Urade Yusuf, Cassimjee Zaheera, Dayal Chandni, Chiba Sheetal, Ajayi Adekunle, Davies Malcolm
Department of Internal Medicine, University of the Witwatersrand, Johannesburg, Gauteng, South Africa.
Division of Nephrology, Helen Joseph Hospital, Johannesburg, Gauteng, South Africa.
PLOS Glob Public Health. 2024 Apr 18;4(4):e0003119. doi: 10.1371/journal.pgph.0003119. eCollection 2024.
Chronic kidney disease (CKD) is a significant contributor to the global burden of non-communicable disease. Early intervention may facilitate slowing down of progression of CKD; recognition of at-risk patient groups may improve detection through screening. We retrospectively reviewed the clinical records of 960 patients attending a specialist nephrology outpatient clinic during the period 1 January 2011-31 December 2021. A significant proportion (47.8%) of patients were referred with established CKD stage G4 or G5. Non-national immigration status, previous diagnosis with diabetes, and advancing age were associated with late referral; antecedent diagnosis with HIV reduced the odds of late referral. Black African patients comprised most of the sample cohort and were younger at referral and more frequently female than other ethnicities; non-nationals were younger at referral than South Africans. Hypertension-associated kidney disease was the leading ascribed aetiological factor for CKD (40.7% of cases), followed by diabetic kidney disease (DKD) (19%), glomerular disease (12.5%), and HIV-associated kidney disease (11.8%). Hypertension-related (25.9%) and diabetic (10.7%) kidney diseases were not uncommon in people living with HIV. Advancing age and male sex increased the likelihood of diagnosis with hypertensive nephropathy, DKD and obstructive uropathy; males were additionally at increased risk of HIV-associated kidney disease and nephrotoxin exposure, as were patients of Black African ethnicity. In summary, this data shows that hypertension, diabetes, and HIV remain important aetiological factors in CKD in the South African context. Despite the well-described risk of CKD in these disorders, referral to nephrology services occurs late. Interventions and policy actions targeting at-risk populations are required to improve referral practices.
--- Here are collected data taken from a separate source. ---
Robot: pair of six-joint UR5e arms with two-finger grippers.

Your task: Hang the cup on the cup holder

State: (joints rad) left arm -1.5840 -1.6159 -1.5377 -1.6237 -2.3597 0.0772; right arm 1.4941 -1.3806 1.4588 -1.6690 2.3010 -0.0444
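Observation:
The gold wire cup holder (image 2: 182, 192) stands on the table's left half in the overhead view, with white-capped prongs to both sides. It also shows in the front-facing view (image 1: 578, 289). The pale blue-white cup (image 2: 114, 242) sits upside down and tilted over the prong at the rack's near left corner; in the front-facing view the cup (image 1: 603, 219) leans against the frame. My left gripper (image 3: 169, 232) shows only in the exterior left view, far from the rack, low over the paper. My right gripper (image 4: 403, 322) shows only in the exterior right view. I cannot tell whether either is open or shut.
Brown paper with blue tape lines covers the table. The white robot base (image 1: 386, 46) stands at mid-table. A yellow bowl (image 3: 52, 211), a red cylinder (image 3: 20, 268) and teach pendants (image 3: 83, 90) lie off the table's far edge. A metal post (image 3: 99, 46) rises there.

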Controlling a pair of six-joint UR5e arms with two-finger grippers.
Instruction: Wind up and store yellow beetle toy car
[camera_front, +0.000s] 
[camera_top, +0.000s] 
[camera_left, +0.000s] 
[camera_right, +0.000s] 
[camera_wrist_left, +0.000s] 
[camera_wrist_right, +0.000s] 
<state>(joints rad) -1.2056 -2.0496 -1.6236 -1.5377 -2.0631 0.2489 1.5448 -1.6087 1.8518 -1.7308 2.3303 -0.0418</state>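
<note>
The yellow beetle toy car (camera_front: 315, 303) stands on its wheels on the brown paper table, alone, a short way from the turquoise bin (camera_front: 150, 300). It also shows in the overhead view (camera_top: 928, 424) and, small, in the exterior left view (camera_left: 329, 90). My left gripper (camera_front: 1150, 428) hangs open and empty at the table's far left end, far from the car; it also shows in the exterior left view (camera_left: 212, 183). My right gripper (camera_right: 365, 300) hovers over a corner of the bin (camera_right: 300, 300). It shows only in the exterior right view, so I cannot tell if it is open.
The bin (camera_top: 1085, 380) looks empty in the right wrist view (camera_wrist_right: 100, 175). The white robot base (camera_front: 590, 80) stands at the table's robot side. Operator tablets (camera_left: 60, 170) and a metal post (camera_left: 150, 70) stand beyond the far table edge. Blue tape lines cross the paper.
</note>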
慢性肾脏病(CKD)是全球非传染性疾病负担的重要促成因素。早期干预可能有助于减缓CKD的进展;识别高危患者群体可能会通过筛查改善疾病检测。我们回顾性分析了2011年1月1日至2021年12月31日期间在一家专科肾脏病门诊就诊的960例患者的临床记录。相当一部分(47.8%)患者被诊断为已确诊的CKD G4或G5期。非本国移民身份、既往糖尿病诊断和年龄增长与延迟转诊相关;既往HIV诊断降低了延迟转诊的几率。非洲黑人患者占样本队列的大多数,转诊时年龄更小,女性比例高于其他种族;非本国患者转诊时比南非人年轻。高血压相关性肾脏病是CKD的主要归因病因(40.7%的病例),其次是糖尿病肾病(DKD)(19%)、肾小球疾病(12.5%)和HIV相关性肾脏病(11.8%)。高血压相关(25.9%)和糖尿病(10.7%)肾病在HIV感染者中并不少见。年龄增长和男性性别增加了高血压肾病、DKD和梗阻性肾病的诊断可能性;男性患HIV相关性肾脏病和接触肾毒素的风险也增加,非洲黑人种族的患者也是如此。总之,这些数据表明,在南非背景下,高血压、糖尿病和HIV仍然是CKD的重要病因。尽管在这些疾病中CKD的风险已得到充分描述,但转诊至肾脏病服务机构的时间较晚。需要针对高危人群采取干预措施和政策行动,以改善转诊做法。